- Problem description: Give back the full listing exactly as written.

- Data block:
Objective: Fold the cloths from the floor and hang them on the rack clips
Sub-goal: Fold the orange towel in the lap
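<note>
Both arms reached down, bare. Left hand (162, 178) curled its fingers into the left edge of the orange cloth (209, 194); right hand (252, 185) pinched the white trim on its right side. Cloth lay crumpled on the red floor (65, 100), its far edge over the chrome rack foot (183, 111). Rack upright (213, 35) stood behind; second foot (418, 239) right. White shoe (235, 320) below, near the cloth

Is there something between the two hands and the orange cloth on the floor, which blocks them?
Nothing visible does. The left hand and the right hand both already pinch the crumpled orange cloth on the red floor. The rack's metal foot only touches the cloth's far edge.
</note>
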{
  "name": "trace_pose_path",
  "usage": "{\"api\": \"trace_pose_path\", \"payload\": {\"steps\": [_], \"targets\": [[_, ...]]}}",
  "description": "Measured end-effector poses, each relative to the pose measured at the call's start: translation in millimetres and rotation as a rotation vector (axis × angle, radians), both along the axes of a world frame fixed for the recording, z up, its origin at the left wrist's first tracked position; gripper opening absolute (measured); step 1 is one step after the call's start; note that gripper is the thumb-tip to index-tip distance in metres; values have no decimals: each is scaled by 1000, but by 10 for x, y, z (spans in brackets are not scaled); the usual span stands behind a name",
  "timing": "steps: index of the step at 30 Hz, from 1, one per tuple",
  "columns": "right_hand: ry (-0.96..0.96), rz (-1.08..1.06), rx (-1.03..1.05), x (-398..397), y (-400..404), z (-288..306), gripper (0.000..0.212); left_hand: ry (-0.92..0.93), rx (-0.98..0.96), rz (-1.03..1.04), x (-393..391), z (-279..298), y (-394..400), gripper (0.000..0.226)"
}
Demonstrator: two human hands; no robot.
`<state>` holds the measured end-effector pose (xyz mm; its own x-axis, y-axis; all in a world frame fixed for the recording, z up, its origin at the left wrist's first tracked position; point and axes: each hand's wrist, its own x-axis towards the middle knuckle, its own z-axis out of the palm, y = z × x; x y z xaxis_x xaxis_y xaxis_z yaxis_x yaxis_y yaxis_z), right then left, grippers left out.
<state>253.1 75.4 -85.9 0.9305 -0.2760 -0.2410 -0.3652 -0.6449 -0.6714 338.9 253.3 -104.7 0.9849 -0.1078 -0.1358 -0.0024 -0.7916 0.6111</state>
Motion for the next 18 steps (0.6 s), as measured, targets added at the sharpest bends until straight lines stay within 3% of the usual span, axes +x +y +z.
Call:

- Answer to this exercise:
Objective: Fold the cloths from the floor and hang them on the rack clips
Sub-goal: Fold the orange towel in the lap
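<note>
Both arms reached down, bare. Left hand (162, 178) curled its fingers into the left edge of the orange cloth (209, 194); right hand (252, 185) pinched the white trim on its right side. Cloth lay crumpled on the red floor (65, 100), its far edge over the chrome rack foot (183, 111). Rack upright (213, 35) stood behind; second foot (418, 239) right. White shoe (235, 320) below, near the cloth

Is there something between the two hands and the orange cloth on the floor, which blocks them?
Nothing visible does. The left hand and the right hand both already pinch the crumpled orange cloth on the red floor. The rack's metal foot only touches the cloth's far edge.
</note>
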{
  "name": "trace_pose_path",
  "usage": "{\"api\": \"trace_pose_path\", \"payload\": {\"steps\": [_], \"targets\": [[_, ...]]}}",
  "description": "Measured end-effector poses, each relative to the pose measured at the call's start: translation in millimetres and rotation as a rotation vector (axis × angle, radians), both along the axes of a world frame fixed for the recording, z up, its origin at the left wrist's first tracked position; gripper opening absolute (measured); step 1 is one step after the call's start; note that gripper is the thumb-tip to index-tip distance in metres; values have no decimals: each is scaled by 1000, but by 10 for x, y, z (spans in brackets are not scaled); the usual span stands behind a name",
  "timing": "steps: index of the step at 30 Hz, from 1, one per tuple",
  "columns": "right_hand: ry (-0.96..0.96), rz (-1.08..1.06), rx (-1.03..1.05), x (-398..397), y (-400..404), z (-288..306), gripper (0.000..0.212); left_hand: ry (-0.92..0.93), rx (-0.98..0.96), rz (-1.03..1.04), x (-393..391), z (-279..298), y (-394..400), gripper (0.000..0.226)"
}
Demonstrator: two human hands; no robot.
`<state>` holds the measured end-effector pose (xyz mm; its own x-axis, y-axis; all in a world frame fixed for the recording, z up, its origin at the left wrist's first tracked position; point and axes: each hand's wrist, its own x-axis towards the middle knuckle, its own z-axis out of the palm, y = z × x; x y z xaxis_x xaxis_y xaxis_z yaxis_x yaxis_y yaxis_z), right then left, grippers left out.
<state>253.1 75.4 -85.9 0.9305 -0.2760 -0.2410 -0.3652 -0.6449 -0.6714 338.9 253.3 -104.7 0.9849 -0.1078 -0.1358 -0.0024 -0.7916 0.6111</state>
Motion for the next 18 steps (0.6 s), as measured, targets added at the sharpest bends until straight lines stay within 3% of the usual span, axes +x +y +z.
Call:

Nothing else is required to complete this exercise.